My son went from a junior set to a ladies set with graphite shafts. We knew he was ready for mens clubs when he started breaking the heads off the ladies clubs simply through brute force!

I would guess this teenager is at that ladies clubs stage. He will only need them for a year or so so look for a second hand set. My son had a set of ping ladies clubs and they were great. You can then sell them on afterwards to another junior or lady. As long as the shafts are not pink no one will know, street cred, and it makes life much better for him than struggling with mens clubs that are too big or heavy for him.


----------



## DRW (Mar 15, 2017)

We got Adam(son) steel shafted mens irons at I think 12 or maybe 13ish(he is now 15). He gripped down the clubs initially, but the little life and money sucker(!), quickly grew by eating his veg and they fitted him very quickly afterwards tbh.
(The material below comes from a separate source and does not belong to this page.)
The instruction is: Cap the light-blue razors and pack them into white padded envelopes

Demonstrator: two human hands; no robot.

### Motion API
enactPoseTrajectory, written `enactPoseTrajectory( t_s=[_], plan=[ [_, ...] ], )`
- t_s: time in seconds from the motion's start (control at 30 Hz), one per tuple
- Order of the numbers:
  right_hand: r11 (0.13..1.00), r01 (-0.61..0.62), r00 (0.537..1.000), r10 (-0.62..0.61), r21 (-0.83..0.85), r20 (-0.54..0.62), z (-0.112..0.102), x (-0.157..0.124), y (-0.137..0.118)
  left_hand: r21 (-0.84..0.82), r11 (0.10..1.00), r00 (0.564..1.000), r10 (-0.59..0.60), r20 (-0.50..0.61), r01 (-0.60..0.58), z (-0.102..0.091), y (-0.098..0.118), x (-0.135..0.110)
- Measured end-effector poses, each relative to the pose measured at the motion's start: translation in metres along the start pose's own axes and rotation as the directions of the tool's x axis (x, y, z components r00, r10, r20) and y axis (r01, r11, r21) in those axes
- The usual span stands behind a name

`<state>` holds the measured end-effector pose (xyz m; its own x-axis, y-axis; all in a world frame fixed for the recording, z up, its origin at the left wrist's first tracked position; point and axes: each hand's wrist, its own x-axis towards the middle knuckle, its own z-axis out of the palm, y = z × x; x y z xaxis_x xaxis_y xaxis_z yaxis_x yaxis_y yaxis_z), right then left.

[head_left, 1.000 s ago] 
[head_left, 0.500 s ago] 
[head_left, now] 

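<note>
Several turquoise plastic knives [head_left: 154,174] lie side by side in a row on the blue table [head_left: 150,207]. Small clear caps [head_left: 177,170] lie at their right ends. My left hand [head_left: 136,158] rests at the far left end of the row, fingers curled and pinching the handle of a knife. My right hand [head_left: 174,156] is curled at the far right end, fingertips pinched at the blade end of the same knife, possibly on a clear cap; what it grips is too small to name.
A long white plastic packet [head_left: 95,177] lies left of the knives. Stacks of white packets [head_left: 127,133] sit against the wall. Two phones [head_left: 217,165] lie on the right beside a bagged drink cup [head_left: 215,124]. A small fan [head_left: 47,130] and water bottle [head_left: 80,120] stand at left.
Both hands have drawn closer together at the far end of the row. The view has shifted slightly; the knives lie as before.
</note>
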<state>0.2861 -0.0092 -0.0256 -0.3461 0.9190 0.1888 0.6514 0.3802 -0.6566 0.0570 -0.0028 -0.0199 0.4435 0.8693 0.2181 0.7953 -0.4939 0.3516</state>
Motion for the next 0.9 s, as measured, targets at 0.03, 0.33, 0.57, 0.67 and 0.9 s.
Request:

We just didn't see the point of buying the intermediate size, after the junior set, if he had been a great golfer at that point then we would have thought differently.


----------



## Hosel Fade (Mar 15, 2017)

I reckon you would get away with a mens set and either have him grip down on it or take a bit off the top (can always fit extender plugs back in)

I would just make sure its a lighter shaft so no KBS Tour or normal Dynamic Gold, something like the XP95 or KBS Tour 90


----------



## Lord Tyrion (Mar 15, 2017)

Weight is the big difference here. Mens clubs are a lot heavier than junior or ladies clubs. Gripping down is fine but does the heavier head / shaft make life harder? That is the question.


----------



## El Diablo (Mar 15, 2017)

In my experience it is size, strength and ultimately the level they are playing at which will dictate the clubs and we have been through what seems a lot when I listed them below but this is a junior who lives and breathes golf.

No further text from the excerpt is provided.